**How to complete this task**
Word for word, copy the listing below and leave out its images.

**Information supplied**
═══
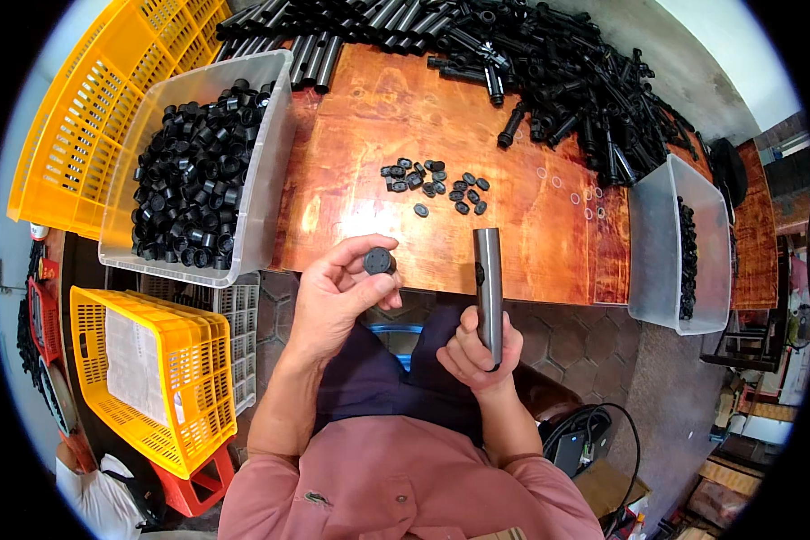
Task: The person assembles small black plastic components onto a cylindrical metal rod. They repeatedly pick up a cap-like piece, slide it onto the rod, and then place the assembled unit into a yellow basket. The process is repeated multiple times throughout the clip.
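Between the thumb and fingers of my left hand (342, 286) is a round black cap (380, 261), its flat end facing up. My right hand (482, 353) is wrapped round the lower part of a dark grey metal tube (488, 283), held nearly upright with a small dark opening or button on its left side. The cap and the tube are apart, both near the table's front edge. Beyond them, a loose group of small black oval pieces (436, 187) lies on the reddish-brown wooden table (360, 117).
At left stands a clear bin (265, 180) of black caps beside yellow crates (81, 135). Dark tubes (319, 58) and a heap of black tubular parts (585, 90) line the table's back. Another clear bin (661, 243) sits at right. Small clear rings (574, 198) lie nearby.
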Tool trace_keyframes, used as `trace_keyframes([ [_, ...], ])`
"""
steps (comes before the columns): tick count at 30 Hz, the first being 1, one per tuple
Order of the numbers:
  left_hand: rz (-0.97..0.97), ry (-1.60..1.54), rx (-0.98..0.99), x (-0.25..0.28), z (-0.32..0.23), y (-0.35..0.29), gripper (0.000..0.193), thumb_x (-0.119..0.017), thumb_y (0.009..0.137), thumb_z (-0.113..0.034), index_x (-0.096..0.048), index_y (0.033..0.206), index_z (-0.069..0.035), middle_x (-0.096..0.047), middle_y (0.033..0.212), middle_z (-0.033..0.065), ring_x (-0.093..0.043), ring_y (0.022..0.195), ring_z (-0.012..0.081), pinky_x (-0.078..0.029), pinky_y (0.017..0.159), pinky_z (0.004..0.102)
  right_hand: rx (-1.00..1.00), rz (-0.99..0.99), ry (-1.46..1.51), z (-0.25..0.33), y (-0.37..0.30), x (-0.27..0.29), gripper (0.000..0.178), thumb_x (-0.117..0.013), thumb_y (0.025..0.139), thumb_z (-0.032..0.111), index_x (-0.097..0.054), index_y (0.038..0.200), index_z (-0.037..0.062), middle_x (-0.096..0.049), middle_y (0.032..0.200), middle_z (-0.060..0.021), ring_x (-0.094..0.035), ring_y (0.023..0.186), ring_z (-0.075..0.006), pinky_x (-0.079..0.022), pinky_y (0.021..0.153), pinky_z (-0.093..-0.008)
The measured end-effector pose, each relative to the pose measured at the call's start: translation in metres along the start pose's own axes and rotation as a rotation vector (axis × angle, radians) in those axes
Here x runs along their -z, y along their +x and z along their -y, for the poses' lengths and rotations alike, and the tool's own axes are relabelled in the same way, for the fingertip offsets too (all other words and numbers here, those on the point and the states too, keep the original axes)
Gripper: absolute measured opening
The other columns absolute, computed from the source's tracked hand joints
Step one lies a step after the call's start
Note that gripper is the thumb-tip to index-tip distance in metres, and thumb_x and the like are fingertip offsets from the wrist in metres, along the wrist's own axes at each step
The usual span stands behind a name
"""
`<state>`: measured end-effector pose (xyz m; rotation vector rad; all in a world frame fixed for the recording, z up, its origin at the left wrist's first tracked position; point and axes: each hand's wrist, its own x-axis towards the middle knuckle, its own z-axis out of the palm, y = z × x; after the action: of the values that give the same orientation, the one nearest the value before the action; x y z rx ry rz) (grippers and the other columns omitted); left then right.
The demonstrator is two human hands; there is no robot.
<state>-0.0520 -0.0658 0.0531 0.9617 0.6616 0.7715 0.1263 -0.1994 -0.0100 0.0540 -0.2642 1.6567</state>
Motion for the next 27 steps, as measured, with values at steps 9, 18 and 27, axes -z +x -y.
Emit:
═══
**Solution to this task**
Task: The person assembles small black plastic components onto a cylindrical metal rod. They repeatedly pick up a cap-like piece, slide it onto the rod, and then place the assembled unit into a yellow basket. The process is repeated multiple times throughout the clip.
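Between the thumb and fingers of my left hand (342, 286) is a round black cap (380, 261), its flat end facing up. My right hand (482, 353) is wrapped round the lower part of a dark grey metal tube (488, 283), held nearly upright with a small dark opening or button on its left side. The cap and the tube are apart, both near the table's front edge. Beyond them, a loose group of small black oval pieces (436, 187) lies on the reddish-brown wooden table (360, 117).
At left stands a clear bin (265, 180) of black caps beside yellow crates (81, 135). Dark tubes (319, 58) and a heap of black tubular parts (585, 90) line the table's back. Another clear bin (661, 243) sits at right. Small clear rings (574, 198) lie nearby.
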Tool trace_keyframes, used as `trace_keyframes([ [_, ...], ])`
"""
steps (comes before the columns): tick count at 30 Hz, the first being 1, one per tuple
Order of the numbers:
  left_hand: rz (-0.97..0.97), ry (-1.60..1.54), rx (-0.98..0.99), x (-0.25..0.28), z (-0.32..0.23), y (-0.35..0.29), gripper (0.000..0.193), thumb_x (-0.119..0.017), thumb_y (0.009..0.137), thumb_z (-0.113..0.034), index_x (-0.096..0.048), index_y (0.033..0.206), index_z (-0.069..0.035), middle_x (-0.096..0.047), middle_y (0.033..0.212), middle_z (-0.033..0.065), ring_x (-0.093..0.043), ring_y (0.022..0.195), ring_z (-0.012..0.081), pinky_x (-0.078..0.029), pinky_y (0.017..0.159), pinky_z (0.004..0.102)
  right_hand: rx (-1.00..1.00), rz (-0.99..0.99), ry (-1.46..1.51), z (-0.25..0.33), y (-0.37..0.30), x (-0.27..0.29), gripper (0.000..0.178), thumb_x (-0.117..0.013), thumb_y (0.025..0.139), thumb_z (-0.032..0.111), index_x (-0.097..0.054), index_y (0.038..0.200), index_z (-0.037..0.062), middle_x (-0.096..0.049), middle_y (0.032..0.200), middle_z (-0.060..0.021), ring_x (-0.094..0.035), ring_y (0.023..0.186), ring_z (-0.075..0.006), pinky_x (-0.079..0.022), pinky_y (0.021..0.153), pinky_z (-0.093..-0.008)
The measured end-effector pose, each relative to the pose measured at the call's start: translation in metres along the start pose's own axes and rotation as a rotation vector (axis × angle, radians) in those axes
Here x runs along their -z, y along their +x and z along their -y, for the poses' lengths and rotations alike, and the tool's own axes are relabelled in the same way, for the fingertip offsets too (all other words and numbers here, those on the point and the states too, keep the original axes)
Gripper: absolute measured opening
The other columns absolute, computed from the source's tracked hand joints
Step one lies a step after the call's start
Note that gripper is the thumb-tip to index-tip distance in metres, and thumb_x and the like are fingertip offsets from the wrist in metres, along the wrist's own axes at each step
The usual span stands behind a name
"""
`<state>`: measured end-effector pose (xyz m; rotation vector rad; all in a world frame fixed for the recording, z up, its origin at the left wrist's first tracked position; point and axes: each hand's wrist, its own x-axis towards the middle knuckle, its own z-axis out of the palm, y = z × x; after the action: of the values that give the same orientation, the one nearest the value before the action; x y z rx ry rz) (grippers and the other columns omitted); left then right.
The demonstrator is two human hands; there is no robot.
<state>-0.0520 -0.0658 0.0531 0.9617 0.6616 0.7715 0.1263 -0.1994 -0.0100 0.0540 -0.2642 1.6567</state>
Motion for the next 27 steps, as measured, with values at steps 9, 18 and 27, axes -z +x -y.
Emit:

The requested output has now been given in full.